Federal Court of Appeal Decision in Gladwin Realty Corp. v Canada, 2020 FCA 142

  • January 17, 2021
  • Sameer Nurmohamed and Bushra Nassab, Osler, Hoskin & Harcourt LLP

On September 14, 2020, the Federal Court of Appeal (“FCA”) released its decision in Gladwin Realty Corp. v Canada, 2020 FCA 142. The FCA dismissed the taxpayer’s appeal and affirmed the Tax Court of Canada (“TCC”) holding that the General Anti-Avoidance Rule (“GAAR”) applied to the tax plan orchestrated by the taxpayer.

Background

Gladwin Realty Corporation Inc. (“Gladwin”), which was indirectly wholly-owned by a family through a holding company (“Shab Holdings”), carried on a commercial real estate business.

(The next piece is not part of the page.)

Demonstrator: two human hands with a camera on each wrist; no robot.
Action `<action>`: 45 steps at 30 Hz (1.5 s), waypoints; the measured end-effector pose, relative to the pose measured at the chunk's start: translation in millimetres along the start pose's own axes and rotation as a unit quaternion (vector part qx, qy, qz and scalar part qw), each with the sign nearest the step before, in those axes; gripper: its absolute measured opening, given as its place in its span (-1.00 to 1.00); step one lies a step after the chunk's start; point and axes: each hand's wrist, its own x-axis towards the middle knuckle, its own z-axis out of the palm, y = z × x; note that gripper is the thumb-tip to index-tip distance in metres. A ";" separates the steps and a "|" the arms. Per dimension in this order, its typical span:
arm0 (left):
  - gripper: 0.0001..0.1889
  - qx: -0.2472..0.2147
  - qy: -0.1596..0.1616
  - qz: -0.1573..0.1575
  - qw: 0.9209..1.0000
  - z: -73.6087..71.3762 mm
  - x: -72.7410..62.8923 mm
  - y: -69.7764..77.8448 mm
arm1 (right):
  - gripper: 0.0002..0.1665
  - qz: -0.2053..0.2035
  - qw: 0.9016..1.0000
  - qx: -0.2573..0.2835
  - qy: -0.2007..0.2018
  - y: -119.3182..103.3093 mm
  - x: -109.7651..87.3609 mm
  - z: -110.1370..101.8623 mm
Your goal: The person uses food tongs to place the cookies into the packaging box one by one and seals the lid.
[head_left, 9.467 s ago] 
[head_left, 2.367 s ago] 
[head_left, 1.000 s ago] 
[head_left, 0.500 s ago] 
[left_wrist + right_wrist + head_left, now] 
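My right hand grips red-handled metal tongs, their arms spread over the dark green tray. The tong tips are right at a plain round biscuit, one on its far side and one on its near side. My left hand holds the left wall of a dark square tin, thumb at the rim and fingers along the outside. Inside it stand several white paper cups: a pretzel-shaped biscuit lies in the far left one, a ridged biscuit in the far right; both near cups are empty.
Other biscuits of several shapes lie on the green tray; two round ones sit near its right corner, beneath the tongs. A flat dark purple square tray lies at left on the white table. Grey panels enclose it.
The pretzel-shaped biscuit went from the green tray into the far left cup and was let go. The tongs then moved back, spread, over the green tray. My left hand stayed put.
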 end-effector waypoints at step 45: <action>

In 2007, Gladwin sought to sell one of its properties (the “Property”) with an accrued gain and devised a plan that would allow Gladwin to distribute the full amount of the capital gain realized on the sale of the Property to the individual shareholders as a tax-free capital dividend. To achieve this result, Gladwin implemented a series of steps:

1.     The shareholders of Gladwin incorporated Gladwin GP Inc. (“GP Inc.”), and Gladwin and GP Inc. created a limited partnership, The Gladwin Limited Partnership (“Gladwin LP”);

2.     Gladwin transferred the Property to Gladwin LP on a rollover basis pursuant to subsection 97(2) of the Income Tax Act (all further references are to the Income Tax Act);

3.     Gladwin LP sold the Property to a third party on August 8, 2007 and realized a capital gain of $23,346,822;

4.     Gladwin LP loaned to Shab Holdings $24,463,142, roughly the amount of the proceeds from the sale of the Property;

5.     To avoid refundable tax on investment income under section 123.3, Gladwin gave up its CCPC status by continuing in the British Virgin Islands;

6.     Gladwin LP distributed $24,647,301 to Gladwin on September 28, 2007. As a result, Gladwin’s adjusted cost base (“ACB”) in the Gladwin LP partnership interest became negative by an amount of $24,311,654. Consequently, on October 1, 2007 (the day after Gladwin LP’s fiscal period), Gladwin realized a capital gain of $24,311,654 (the negative ACB) pursuant to subsection 40(3.1), half of which was added to Gladwin’s capital dividend account (“CDA”);

7.     On October 1, 2007 (the day after Gladwin LP’s fiscal period), the capital gain of $23,642,822 realized on the disposition of the Property was allocated to Gladwin, half of which was added to Gladwin’s CDA. Additionally, the ACB of Gladwin’s partnership interest in Gladwin LP was increased to $24,352,695;

8.     Gladwin declared and paid a capital dividend to Shab Holdings in the amount of $23,829,237 (i.e., the full amount of its CDA);

9.     A year later, Gladwin elected under subsection 40(3.12) to realize a capital loss equal to the deemed gain resulting from the negative ACB under subsection 40(3.1).